### Task to complete
Could you print exactly the lines of the listing below, starting at the line that has "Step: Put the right" and ending at the line that has "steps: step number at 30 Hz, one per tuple", and only those lines?

### Task input

================

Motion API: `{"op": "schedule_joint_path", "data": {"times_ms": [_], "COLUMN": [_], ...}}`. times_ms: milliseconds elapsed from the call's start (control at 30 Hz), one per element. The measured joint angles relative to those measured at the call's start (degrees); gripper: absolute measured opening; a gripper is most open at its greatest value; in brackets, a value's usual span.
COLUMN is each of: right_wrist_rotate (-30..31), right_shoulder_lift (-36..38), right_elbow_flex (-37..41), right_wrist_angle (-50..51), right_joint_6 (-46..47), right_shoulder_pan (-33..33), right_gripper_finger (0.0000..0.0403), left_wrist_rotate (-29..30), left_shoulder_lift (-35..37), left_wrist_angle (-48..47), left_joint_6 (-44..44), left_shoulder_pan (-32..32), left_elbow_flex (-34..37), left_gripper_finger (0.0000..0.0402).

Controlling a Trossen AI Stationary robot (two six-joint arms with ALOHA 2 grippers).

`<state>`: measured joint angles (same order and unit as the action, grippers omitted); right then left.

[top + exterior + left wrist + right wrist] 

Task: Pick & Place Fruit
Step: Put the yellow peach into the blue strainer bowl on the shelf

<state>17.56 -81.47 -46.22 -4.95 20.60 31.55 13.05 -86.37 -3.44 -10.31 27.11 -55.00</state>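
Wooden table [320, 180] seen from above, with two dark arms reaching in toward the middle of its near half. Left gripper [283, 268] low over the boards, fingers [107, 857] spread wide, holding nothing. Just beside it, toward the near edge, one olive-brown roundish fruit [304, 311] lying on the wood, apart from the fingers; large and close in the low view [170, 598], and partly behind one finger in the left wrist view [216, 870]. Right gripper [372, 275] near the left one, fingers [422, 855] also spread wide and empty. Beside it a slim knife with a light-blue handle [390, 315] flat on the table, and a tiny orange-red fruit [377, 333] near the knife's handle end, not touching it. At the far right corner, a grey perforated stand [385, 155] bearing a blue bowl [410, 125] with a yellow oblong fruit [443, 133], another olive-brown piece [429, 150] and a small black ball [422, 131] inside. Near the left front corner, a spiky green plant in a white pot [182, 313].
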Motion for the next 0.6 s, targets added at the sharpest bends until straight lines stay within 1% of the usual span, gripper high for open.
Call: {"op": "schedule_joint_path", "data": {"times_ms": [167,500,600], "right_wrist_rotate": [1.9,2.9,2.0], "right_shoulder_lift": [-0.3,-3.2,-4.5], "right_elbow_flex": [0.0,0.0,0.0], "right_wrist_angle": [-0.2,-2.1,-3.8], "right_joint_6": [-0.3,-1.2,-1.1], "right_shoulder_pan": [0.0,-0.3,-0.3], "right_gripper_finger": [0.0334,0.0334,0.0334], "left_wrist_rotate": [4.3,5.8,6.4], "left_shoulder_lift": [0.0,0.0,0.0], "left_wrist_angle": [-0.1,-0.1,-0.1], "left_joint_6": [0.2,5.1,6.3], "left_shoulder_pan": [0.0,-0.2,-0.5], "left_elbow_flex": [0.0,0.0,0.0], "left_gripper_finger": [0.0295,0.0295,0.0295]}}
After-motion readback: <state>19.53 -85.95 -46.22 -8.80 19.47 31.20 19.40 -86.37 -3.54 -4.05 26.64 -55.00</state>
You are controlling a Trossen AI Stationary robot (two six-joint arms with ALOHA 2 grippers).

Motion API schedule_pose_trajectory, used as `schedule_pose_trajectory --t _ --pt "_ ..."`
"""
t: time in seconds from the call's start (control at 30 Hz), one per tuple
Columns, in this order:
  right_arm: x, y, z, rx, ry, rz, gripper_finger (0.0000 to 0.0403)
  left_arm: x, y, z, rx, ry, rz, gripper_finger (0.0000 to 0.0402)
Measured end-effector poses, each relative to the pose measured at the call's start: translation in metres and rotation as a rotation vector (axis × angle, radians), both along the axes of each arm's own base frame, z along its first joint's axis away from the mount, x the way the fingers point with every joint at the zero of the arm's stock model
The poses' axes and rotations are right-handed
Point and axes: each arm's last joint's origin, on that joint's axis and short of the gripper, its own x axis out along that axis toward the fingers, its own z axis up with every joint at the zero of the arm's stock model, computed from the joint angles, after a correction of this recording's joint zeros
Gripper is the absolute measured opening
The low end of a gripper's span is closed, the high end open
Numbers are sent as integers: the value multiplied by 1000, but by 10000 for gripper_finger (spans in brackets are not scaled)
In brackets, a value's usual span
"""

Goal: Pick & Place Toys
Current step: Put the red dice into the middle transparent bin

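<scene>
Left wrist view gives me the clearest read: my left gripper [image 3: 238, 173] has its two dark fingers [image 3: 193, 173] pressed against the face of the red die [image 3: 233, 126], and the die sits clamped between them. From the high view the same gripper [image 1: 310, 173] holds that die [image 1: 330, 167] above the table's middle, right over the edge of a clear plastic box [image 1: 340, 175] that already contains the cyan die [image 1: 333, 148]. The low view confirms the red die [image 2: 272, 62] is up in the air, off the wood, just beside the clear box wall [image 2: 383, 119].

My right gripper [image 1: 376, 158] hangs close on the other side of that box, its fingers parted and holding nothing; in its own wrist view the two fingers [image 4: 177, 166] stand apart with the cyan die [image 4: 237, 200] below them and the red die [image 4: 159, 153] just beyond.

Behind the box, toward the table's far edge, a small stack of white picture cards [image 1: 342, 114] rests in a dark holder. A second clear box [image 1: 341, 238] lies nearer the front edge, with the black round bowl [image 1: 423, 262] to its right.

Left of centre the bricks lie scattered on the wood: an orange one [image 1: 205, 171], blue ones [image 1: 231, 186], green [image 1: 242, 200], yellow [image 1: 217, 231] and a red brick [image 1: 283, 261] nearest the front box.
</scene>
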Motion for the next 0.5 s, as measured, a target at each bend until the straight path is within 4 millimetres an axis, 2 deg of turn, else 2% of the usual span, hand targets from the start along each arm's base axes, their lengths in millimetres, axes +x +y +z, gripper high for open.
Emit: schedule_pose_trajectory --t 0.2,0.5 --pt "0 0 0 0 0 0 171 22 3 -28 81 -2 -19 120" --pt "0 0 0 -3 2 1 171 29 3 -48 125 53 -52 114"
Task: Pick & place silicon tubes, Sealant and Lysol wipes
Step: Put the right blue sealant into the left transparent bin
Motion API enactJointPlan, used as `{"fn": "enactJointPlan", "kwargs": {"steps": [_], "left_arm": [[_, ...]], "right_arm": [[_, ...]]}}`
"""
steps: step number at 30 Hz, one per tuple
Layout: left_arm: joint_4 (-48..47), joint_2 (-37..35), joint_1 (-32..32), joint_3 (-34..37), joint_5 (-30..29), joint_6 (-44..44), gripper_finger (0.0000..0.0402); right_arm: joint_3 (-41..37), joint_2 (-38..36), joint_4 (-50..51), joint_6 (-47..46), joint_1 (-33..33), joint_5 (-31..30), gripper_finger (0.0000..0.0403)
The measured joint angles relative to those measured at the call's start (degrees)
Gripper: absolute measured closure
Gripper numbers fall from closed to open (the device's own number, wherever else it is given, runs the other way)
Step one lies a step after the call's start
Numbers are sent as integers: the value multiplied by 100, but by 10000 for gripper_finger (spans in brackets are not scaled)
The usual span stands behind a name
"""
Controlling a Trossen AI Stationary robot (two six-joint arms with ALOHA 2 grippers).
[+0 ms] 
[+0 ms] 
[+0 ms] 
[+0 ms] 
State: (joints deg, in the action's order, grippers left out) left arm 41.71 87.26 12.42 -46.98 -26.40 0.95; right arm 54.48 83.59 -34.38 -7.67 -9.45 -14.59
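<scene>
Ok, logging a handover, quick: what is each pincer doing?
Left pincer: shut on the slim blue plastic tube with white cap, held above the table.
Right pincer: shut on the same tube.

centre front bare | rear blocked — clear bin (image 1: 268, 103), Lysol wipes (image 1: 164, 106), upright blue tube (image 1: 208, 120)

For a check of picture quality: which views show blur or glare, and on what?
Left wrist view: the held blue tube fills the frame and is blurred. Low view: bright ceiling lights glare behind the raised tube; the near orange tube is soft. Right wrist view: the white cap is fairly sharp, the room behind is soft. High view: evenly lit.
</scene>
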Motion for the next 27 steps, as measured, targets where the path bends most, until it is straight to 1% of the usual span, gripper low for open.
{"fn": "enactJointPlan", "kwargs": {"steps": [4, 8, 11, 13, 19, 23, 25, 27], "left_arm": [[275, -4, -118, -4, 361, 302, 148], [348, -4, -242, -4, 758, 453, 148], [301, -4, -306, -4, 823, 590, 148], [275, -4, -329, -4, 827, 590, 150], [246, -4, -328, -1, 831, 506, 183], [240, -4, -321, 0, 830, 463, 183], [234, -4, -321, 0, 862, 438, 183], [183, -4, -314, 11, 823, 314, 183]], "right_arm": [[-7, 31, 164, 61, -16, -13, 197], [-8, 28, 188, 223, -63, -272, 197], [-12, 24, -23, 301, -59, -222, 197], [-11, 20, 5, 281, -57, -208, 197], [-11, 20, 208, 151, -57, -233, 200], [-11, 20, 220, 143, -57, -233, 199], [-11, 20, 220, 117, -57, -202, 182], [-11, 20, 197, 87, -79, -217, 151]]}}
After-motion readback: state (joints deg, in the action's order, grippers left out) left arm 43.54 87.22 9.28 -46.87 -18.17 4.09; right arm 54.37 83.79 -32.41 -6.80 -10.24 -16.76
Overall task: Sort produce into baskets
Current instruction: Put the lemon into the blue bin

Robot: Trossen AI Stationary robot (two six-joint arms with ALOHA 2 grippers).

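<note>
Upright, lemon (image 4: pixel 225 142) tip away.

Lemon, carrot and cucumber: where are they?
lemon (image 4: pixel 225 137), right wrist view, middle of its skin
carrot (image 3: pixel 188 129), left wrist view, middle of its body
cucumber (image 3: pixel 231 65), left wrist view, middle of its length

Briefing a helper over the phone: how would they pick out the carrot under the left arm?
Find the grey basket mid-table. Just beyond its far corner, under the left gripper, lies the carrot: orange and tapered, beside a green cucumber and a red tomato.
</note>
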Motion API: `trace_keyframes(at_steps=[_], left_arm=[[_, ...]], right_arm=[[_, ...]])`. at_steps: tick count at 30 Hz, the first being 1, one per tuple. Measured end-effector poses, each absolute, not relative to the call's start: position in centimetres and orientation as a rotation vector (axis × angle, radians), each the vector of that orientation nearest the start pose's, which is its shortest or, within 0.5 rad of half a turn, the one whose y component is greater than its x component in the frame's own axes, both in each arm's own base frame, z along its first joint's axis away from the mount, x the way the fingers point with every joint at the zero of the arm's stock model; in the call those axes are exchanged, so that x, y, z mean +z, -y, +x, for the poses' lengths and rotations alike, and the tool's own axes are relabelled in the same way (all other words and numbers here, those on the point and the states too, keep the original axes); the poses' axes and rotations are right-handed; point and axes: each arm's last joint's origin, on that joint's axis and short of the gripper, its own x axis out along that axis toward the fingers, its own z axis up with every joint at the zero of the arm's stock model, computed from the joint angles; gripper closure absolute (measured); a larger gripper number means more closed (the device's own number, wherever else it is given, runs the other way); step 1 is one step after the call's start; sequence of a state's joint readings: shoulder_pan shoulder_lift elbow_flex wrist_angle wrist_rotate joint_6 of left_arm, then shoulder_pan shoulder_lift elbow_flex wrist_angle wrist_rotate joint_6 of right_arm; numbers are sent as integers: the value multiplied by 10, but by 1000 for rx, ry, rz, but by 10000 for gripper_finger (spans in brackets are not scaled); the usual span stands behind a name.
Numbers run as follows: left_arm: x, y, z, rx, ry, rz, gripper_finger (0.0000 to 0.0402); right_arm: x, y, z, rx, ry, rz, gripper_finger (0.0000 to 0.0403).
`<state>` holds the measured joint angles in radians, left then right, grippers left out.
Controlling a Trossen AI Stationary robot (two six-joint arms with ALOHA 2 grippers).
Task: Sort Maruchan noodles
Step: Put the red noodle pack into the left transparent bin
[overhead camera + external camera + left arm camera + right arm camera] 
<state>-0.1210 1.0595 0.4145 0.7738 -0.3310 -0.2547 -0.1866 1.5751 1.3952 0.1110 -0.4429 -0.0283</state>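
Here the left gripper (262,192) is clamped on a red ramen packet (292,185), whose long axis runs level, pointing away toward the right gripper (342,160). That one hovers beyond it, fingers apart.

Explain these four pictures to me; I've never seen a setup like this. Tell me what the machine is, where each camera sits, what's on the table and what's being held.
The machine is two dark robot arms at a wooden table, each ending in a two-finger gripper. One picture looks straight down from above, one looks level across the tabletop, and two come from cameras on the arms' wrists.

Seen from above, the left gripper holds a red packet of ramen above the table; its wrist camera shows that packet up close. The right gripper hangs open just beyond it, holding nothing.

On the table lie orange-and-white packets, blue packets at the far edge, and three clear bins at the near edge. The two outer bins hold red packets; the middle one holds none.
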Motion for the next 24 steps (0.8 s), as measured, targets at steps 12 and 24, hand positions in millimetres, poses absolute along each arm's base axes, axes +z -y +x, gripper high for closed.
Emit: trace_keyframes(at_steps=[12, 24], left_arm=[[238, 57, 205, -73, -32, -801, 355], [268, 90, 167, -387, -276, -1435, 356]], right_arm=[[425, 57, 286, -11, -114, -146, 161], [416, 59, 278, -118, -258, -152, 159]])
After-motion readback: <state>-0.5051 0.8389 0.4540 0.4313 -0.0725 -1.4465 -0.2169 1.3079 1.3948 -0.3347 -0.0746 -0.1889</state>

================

### Expected output
Step: Put the right blue sealant into the left transparent bin
Motion API enactJointPlan, used as `{"fn": "enactJointPlan", "kwargs": {"steps": [_], "left_arm": [[_, ...]], "right_arm": [[_, ...]]}}`
"""
steps: step number at 30 Hz, one per tuple

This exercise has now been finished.